## Activity:
From the records below, output exactly the lines running from the line containing "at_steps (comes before" through the line containing "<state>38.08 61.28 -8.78", and no others.

═════ Materials provided

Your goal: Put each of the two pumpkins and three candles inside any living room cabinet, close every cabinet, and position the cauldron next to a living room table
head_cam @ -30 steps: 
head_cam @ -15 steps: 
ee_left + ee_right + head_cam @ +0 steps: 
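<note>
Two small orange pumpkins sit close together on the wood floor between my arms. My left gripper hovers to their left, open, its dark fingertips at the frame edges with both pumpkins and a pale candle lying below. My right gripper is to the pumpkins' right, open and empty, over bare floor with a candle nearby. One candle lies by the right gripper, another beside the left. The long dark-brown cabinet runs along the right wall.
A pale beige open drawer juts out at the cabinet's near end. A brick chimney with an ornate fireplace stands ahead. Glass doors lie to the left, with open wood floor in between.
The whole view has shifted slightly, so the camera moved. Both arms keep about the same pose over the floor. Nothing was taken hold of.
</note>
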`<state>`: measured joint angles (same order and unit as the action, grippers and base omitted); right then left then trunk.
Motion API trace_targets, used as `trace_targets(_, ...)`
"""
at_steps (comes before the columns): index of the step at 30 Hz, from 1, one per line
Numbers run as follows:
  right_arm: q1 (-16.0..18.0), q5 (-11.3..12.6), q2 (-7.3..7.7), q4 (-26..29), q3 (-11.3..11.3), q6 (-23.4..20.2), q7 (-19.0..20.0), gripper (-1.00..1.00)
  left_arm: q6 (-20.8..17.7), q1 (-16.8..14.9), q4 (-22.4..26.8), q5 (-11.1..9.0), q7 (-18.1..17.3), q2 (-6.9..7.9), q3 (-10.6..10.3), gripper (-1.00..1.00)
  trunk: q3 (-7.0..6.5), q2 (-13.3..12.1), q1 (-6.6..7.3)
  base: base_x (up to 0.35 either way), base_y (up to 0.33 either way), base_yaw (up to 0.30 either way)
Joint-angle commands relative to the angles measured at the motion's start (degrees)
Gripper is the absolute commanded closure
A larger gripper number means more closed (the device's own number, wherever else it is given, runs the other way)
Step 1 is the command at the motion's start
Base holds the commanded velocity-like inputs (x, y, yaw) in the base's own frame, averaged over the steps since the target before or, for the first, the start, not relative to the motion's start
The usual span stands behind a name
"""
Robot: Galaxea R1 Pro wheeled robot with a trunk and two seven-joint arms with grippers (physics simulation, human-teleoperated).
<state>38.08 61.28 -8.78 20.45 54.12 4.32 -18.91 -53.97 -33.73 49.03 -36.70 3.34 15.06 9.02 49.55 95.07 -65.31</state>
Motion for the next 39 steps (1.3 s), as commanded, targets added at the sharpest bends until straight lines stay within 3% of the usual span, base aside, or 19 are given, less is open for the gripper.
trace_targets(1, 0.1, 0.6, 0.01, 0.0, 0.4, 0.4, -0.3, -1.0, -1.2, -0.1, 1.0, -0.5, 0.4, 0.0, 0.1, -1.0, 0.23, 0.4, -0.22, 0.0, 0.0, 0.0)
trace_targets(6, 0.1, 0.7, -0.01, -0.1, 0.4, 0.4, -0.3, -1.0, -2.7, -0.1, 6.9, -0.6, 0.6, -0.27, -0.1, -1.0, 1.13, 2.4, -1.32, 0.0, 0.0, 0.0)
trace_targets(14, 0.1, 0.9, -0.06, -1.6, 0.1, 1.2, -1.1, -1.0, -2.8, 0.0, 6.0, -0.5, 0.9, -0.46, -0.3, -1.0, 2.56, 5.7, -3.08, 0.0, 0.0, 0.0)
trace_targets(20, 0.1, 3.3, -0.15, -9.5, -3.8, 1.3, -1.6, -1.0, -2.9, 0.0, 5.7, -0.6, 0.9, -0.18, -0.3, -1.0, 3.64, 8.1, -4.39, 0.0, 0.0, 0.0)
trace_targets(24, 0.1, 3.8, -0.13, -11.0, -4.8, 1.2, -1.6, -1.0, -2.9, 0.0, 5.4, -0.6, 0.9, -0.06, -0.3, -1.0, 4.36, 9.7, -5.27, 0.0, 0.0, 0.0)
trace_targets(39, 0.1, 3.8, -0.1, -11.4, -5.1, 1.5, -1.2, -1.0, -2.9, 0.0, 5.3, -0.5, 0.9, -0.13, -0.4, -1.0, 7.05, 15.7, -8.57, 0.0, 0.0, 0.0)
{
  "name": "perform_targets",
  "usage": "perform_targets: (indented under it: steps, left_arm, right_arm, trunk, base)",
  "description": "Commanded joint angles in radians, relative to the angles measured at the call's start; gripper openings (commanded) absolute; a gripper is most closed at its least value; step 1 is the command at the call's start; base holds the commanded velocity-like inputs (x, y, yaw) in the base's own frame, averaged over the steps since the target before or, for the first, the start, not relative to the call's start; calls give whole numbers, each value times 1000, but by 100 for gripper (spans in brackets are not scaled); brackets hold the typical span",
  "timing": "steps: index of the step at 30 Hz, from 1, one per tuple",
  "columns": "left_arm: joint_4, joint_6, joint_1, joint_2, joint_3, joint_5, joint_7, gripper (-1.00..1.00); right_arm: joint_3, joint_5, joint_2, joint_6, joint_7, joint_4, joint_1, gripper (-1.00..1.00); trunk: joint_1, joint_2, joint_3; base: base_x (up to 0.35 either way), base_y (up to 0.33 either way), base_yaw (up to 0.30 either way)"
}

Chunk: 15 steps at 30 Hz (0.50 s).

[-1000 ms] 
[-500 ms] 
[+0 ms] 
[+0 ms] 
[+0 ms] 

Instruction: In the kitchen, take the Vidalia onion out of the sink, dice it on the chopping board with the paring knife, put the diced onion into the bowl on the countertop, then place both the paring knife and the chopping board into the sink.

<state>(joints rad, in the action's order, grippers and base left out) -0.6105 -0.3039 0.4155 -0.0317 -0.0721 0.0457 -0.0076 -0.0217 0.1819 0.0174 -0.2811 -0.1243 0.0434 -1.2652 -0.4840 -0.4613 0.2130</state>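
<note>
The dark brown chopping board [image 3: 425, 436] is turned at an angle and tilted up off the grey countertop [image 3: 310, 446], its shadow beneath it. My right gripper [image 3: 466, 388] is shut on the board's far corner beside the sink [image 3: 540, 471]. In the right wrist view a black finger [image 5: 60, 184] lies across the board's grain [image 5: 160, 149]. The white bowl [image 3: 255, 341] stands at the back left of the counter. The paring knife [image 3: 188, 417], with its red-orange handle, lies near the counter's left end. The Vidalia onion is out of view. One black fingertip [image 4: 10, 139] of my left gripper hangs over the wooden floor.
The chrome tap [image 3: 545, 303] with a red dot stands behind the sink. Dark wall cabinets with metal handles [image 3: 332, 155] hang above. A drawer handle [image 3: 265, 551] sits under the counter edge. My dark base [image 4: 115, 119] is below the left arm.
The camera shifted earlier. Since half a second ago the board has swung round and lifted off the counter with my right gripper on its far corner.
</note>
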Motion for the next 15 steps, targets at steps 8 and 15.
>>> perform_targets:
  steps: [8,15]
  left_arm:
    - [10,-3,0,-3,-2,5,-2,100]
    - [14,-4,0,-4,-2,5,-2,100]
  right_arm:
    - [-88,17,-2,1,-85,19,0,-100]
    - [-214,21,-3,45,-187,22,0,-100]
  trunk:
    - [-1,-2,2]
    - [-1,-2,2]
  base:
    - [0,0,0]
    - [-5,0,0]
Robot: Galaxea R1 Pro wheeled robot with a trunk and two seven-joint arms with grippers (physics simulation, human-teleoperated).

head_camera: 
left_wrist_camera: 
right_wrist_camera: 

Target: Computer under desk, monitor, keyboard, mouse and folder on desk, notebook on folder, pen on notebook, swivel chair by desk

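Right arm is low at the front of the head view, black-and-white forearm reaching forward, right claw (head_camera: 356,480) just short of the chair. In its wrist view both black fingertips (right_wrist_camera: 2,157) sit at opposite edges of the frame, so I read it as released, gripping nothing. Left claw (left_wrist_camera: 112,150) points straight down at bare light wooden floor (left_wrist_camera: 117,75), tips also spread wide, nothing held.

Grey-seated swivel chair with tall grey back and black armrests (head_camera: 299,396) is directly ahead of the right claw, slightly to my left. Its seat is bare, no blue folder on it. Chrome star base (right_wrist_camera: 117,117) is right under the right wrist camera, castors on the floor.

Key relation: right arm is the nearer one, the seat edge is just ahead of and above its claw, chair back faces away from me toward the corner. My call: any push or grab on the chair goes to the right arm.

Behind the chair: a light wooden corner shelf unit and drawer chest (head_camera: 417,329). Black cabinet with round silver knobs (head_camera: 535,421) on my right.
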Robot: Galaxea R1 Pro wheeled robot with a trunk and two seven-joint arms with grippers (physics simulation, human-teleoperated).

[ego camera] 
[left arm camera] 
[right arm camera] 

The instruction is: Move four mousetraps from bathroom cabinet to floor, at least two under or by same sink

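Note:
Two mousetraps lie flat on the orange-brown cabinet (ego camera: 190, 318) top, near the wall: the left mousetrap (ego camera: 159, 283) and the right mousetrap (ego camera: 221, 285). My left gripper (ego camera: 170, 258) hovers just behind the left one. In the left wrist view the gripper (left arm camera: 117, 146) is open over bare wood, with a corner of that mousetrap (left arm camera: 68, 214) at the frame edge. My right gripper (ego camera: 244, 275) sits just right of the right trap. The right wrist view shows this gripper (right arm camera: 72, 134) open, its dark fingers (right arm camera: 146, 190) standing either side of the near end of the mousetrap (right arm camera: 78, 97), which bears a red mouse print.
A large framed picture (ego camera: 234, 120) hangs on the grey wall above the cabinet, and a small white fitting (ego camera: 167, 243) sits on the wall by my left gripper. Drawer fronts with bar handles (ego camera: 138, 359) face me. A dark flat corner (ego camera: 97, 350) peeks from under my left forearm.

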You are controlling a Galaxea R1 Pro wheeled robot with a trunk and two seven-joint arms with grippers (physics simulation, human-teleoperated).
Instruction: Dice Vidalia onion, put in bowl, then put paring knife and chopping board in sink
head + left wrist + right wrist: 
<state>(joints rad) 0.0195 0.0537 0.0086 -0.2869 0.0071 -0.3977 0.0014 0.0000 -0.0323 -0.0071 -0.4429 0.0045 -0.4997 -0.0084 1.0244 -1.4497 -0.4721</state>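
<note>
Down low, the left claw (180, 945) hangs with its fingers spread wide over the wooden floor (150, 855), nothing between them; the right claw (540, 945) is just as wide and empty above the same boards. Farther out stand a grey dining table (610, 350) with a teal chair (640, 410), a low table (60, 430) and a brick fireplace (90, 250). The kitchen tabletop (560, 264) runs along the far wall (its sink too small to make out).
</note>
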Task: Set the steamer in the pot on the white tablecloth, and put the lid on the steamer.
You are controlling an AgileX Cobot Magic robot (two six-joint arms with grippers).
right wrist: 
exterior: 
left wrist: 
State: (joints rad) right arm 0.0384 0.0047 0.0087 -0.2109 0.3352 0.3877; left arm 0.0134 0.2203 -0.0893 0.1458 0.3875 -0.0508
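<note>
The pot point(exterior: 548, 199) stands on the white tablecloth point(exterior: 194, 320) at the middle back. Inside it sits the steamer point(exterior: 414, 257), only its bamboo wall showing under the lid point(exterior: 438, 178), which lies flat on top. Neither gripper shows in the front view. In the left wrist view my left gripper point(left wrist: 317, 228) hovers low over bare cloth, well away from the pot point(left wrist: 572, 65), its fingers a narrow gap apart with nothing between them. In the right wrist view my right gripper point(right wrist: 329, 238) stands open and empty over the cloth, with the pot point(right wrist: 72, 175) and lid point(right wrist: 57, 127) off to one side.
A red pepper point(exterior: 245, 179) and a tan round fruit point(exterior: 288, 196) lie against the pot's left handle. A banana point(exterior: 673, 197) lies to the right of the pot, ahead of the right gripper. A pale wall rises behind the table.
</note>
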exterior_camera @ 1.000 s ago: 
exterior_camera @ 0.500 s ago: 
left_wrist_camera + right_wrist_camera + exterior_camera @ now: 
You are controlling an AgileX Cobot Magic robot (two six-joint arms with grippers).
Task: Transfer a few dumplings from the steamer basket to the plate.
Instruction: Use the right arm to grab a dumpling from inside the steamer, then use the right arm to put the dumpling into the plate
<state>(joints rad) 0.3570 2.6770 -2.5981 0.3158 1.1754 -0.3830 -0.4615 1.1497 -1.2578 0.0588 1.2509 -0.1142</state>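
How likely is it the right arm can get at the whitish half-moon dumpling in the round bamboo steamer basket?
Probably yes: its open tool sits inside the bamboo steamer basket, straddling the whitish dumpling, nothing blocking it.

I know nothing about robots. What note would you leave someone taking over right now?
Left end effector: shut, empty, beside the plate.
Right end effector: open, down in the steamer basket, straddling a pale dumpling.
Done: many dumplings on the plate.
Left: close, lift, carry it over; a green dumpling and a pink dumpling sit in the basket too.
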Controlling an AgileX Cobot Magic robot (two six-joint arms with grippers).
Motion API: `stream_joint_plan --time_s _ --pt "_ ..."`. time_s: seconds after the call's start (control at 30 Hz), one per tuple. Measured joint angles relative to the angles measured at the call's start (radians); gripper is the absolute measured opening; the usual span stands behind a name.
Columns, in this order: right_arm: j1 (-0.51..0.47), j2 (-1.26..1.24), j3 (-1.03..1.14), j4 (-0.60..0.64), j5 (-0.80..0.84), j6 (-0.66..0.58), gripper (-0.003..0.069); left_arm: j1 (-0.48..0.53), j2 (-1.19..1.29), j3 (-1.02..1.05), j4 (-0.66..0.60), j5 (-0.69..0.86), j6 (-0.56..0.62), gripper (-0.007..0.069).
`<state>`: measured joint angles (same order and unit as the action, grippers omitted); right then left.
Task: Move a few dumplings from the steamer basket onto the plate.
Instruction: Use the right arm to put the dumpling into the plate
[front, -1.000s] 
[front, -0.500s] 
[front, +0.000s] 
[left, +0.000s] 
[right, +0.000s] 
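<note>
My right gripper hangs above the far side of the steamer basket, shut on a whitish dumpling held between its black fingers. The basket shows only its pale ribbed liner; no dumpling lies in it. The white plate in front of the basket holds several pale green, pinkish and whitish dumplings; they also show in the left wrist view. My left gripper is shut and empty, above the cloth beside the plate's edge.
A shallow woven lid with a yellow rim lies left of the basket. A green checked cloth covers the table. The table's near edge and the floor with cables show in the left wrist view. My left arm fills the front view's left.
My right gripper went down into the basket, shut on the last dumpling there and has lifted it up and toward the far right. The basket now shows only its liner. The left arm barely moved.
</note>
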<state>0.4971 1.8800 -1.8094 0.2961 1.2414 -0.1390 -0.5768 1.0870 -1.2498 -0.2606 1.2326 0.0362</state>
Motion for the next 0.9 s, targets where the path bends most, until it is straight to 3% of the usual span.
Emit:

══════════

## Task output:
at_steps (comes before the columns): index of the step at 30 Hz, from 1, one per line
Numbers run as follows:
  right_arm: q1 (-16.0..18.0), q5 (-11.3..12.6), q2 (-7.3..7.7), q4 (-26..29), q3 (-11.3..11.3), q6 (-23.4..20.2), q7 (-19.0..20.0), gripper (-1.00..1.00)
  left_arm: q6 (-20.8..17.7), q1 (-16.8..14.9), q4 (-22.4..26.8), q5 (-11.1..9.0), q7 (-18.1..17.3), q2 (-6.9..7.9), q3 (-10.6..10.3), gripper (-1.00..1.00)
  trunk: q3 (-7.0..6.5), q2 (-13.3..12.1), q1 (-6.6..7.3)
  base: base_x (up to 0.35 either way), base_y (up to 0.33 either way), base_yaw (up to 0.30 either way)
Joint-angle commands relative to the angles measured at the motion's start (degrees)
Gripper is the absolute commanded closure
A larger gripper number means more closed (the device's own number, wherever else it is given, runs the other way)
Step 1 is the command at the motion's start
Base holds the commanded velocity-like inputs (x, y, yaw) in the base's own frame, averaged over the steps since the target before or, for the first, the start, not relative to the motion's start
The usual span stands behind a name
"""
Robot: Galaxea R1 Pro wheeled robot with a trunk and two seven-joint arms with grippers (physics simulation, human-teleoperated).
<state>38.08 61.28 -8.78 20.45 54.12 4.32 -18.91 -53.97 -33.73 49.03 -36.70 3.34 15.06 9.02 49.55 95.07 -65.31</state>

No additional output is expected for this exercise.